Evolution of sex


Sex has at least a two-fold cost. Many different approaches have been taken to explain why sexual genetic systems persist in spite of this. Reviewed here are the DNA damage-repair hypothesis; simultaneous fixation of several favourable mutations at different loci; purging of deleterious mutations and Muller's ratchet or mutational meltdown; ecological hypotheses about heterogeneity in space and time, sibling competition, and diversification as a habitat becomes saturated with species; and the parasite-host coevolution hypothesis. None of these explain the empirical evidence fully. I conclude that several of the proposed selection pressures may contribute to the evolution and maintenance of sex.
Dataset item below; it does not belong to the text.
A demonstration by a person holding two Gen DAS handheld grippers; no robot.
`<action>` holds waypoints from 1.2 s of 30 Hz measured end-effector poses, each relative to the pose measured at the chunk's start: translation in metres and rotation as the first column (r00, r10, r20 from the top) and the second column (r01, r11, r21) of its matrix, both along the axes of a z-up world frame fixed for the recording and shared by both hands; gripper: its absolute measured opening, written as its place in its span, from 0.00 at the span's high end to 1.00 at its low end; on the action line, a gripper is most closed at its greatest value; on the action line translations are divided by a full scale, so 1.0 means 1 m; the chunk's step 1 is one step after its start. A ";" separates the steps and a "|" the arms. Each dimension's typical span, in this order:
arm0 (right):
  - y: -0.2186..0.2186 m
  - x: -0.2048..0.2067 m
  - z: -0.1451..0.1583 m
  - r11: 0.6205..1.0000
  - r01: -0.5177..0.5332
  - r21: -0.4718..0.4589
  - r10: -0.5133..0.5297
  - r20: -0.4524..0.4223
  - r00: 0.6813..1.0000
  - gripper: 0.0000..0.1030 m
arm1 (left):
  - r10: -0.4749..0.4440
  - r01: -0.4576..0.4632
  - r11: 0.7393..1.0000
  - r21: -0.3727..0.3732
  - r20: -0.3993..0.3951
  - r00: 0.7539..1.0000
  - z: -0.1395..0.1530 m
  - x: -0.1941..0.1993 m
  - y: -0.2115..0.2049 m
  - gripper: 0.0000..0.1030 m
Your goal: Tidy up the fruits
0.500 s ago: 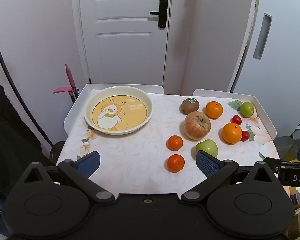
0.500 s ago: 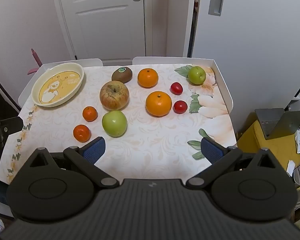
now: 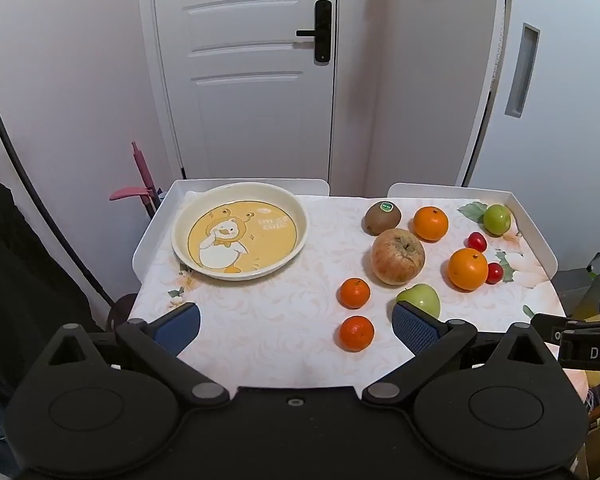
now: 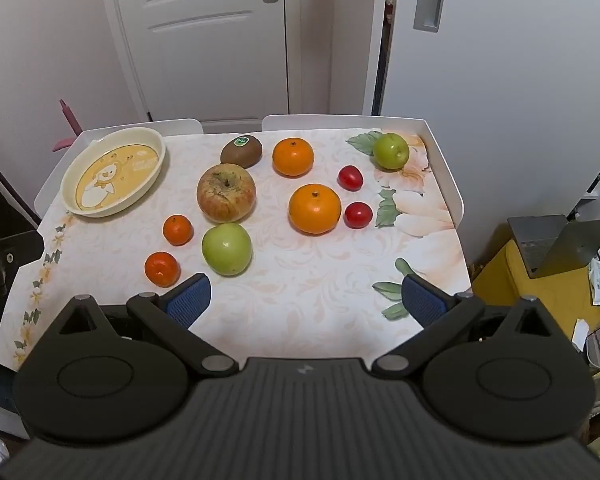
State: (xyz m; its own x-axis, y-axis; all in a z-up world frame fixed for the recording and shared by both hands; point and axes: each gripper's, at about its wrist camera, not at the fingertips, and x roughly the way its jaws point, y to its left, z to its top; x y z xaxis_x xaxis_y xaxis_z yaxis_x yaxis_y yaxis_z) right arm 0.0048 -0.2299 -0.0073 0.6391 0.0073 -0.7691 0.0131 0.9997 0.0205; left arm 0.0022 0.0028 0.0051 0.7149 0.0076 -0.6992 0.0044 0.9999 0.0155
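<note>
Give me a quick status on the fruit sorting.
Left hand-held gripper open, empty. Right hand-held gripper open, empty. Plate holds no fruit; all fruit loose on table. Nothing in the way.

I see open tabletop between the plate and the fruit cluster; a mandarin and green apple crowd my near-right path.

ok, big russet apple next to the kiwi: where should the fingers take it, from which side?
Probably from above, across the widest middle of the big apple. It sits stem up, so the flanks are rounded and even. Set the fingers on the near-right and far-left flanks: the kiwi crowds its far side and the green apple its near side.
</note>
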 end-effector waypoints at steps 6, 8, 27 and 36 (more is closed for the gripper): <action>0.000 0.000 0.000 1.000 0.000 0.004 0.000 -0.001 1.000 0.00 | 0.001 -0.001 1.000 0.002 0.001 1.000 0.001 0.000 -0.002 0.00; 0.002 -0.002 -0.001 1.000 -0.001 -0.001 0.001 0.004 1.000 0.00 | 0.003 -0.003 1.000 0.001 0.004 1.000 0.001 0.000 -0.001 0.00; 0.006 -0.002 -0.001 1.000 -0.008 0.009 0.008 -0.009 1.000 0.00 | 0.009 -0.009 1.000 0.003 0.016 1.000 0.004 -0.001 0.000 0.00; 0.005 -0.003 -0.001 1.000 -0.007 0.008 0.007 -0.008 1.000 0.00 | 0.006 -0.006 1.000 0.006 0.021 1.000 0.004 -0.002 -0.004 0.00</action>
Natural selection is by now a well-known phenomenon. It operates where the following three conditions are met by populations of organisms: That there is variance between at least some individuals in the population, the peculiarities of each individual being passed on to at least some of its offspring, and finally, these peculiarities must influence the number of offspring of an individual. If we generalise these preconditions and define them as variability between information units, continuity of their properties through generations and differential reproduction, we arrive at a wider range of systems that are governed by that same selective mechanism. Any such system is a complex adaptive system, and quite a range have come to light (Gell-Mann 1994).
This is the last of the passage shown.